As Dr. Norris mentioned in her lecture, those grievances could be economic, whether they be concerns about the changing outlook of the economy for working-class people or concerns about the allocation of tax dollars for higher-income people, but more often the truly potent grievances are cultural in nature.

It is in the sphere of cultural issues that the “true people” feel a sense of attack from the “elites” or encroachment from the “others” most acutely, because a perceived attack on their cultural values is an attack on their very identity. Thus, they welcome a champion who will strike back at the “elites” in a defensive war for their very survival, and since they are in a war, their champion can use wartime tactics for their greater good.

The populist’s hallmark tactics of subversion of the rule of law and demolition of institutions, then, are not attacks on democratic norms but an unfortunate bending of the rules in their champion’s justified counter-strike against those who either broke the rules first or do not deserve for those rules to apply in the first place.

The populist’s wartime rhetoric paints the other side, who their supporters might have otherwise tried to negotiate with under different circumstances, as an enemy to be “owned” and defeated, engendering a heightened sense of fear of those different than the “true people” and a heightened loyalty to the fearless leader protecting them.

Attendees discuss populism in America with panelists at Tocqueville Center event.

Folktale Heroism and Populist Loyalty

Of course, this basic narrative structure of populism is far less statistically or theoretically useful than the one that Dr.

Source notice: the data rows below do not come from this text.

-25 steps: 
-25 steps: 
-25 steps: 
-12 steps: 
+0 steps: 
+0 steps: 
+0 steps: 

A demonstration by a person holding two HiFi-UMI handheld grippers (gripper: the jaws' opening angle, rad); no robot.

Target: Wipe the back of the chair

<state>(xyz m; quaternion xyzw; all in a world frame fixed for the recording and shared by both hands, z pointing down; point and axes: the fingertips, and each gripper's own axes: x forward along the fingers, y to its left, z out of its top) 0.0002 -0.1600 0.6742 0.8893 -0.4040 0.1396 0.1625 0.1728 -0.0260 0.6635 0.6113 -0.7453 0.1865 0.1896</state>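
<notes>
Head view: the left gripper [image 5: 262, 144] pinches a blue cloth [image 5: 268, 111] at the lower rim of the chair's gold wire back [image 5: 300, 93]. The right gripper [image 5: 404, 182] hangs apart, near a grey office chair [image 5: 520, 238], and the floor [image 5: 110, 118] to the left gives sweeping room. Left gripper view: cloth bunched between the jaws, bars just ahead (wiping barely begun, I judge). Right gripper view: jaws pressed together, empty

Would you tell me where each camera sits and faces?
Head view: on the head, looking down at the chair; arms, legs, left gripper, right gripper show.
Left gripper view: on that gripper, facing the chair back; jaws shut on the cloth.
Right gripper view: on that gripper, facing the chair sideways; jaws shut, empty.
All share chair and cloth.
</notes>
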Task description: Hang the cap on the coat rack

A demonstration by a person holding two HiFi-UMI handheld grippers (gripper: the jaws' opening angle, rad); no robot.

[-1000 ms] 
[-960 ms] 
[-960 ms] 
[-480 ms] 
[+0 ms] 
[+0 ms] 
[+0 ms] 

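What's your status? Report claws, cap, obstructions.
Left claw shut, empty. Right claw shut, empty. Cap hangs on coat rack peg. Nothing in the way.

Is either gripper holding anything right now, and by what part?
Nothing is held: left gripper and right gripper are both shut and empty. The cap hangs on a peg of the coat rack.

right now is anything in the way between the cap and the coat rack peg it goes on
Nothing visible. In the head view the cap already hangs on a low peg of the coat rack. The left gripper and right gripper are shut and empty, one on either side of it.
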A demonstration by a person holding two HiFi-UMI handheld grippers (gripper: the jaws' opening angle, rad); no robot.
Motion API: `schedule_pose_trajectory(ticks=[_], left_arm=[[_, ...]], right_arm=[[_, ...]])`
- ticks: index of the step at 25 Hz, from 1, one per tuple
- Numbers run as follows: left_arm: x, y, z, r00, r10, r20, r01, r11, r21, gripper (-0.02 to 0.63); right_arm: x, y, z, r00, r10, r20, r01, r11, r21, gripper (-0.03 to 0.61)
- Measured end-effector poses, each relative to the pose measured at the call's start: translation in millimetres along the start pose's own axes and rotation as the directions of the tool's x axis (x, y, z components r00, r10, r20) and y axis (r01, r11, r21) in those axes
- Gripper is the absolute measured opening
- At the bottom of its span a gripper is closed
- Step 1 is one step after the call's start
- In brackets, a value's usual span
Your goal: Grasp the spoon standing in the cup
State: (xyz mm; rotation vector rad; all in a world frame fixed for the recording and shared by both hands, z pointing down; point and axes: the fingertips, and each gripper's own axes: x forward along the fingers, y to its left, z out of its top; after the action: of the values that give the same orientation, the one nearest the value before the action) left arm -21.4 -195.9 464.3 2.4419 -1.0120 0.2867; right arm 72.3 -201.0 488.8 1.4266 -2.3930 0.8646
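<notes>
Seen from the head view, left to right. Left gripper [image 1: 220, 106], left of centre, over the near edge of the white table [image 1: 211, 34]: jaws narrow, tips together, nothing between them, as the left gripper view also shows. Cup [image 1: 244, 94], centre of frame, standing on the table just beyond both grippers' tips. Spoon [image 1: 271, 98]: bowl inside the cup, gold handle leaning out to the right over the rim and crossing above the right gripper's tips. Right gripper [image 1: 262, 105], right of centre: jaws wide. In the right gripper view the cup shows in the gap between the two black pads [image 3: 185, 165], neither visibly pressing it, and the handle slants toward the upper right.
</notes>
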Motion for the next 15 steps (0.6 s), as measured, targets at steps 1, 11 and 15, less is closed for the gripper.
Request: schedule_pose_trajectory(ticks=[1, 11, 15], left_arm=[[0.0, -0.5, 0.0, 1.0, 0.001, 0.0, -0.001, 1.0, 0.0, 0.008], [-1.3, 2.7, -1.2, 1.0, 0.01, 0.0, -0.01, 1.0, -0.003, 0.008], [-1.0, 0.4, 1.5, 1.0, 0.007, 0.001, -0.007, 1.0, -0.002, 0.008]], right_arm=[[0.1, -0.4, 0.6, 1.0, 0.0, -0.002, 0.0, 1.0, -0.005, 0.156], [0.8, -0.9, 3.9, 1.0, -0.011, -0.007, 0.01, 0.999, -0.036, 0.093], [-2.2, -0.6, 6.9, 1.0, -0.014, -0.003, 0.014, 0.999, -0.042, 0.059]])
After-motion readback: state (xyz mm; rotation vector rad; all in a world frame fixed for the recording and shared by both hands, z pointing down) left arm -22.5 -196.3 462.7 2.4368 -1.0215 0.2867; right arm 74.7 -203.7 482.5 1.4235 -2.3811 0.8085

Mueller, Dr. Norris, and Dr. Kaufmann presented during their lectures. Yet even with their analysis of how the strategies of populism play on specific grievances of specific groups of people, their continued commitment to their populist leader, even after being faced with his mug shots, is a sign of an emotional and parasocial attachment that can only be described as idolization.

That sort of feeling cannot only be created by rational calculation: it involves a narrative that populists and their supporters create together. The populists create an image of themselves as an almost savior-like folk hero, and the people give their “hero” an enemy “other” to fear and fight, both depending on each other for the continuation of the narrative.

No other narrative matters in the end, only that of a people who found themselves in dark times and a folktale hero who will lead them into the light.